Years ago, surgeon Angelita Habr-Gama made a bold decision that challenged the standard treatment for certain types of intestinal cancer. She decided to wait a bit longer for the actual effects of radiotherapy and chemotherapy before resorting to the drastic surgery that removes the final segments of the intestine, which is adopted in most of the world.
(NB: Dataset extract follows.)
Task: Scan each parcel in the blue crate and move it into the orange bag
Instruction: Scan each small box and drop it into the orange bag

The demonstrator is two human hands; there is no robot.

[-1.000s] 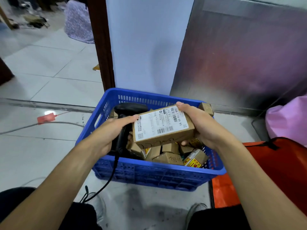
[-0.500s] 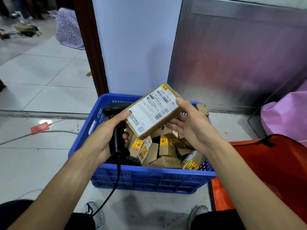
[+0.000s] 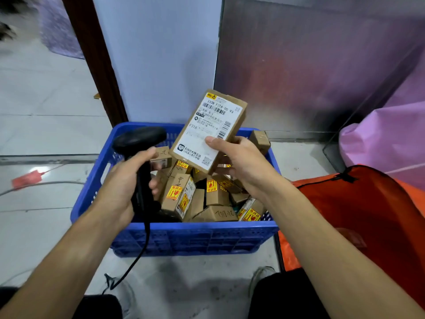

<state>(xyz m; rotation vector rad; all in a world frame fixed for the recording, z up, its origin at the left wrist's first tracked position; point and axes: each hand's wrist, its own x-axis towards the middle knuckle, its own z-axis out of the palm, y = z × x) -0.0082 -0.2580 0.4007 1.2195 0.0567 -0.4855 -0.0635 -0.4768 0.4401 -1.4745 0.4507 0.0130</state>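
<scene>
Right hand (image 3: 241,166) pinches a brown cardboard parcel (image 3: 209,127), tilted toward one o'clock, over the blue plastic crate (image 3: 184,236). Left hand (image 3: 124,187), at nine o'clock, grips a black corded scanner (image 3: 138,140).

One blue crate (image 3: 184,238). One flat labelled parcel (image 3: 211,130) above it. Some nine small cardboard boxes (image 3: 178,196) heaped inside, one more (image 3: 259,139) perched at the far right corner; not countable exactly within the heap. At least five yellow warning stickers (image 3: 173,192) among them. One black barcode scanner (image 3: 138,139), one cable (image 3: 137,256). Two hands: left hand (image 3: 124,185), right hand (image 3: 243,164). One orange bag (image 3: 368,215). One pink sack (image 3: 386,143). One red tag (image 3: 27,178) on the floor (image 3: 46,100). Two shoes (image 3: 259,276).
</scene>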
In her favor, Angelita had the results of a series of studies conducted under her coordination at the Clinicas Hospital of the University of São Paulo (USP) and at the Angelita and Joaquim Gama Institute: 25% of rectal tumor patients treated with radiotherapy and chemotherapy recovered completely without the operation that is generally regarded as inevitable and that, in its most extreme versions, necessitates a colostomy, i.e., the total removal of the final portions of the intestine and the use of an external feces collection bag.
In the light of such results, surgery can now be avoided, or at least postponed, in as many as 25% of the cases – and, when required, the surgical treatment can include less aggressive alternatives, such as just removing what remained of the tumors. “Today, it is less and less frequent to have to amputate the rectum, which was previously the standard treatment for this illness,” says surgeon Rodrigo Oliva Perez, from Angelita’s team, based on the 133 cases of people who recovered without the operation, out of the 500 patients treated at the Clinicas Hospital and at the Angelita and Joaquim Gama Institute over the last 15 years.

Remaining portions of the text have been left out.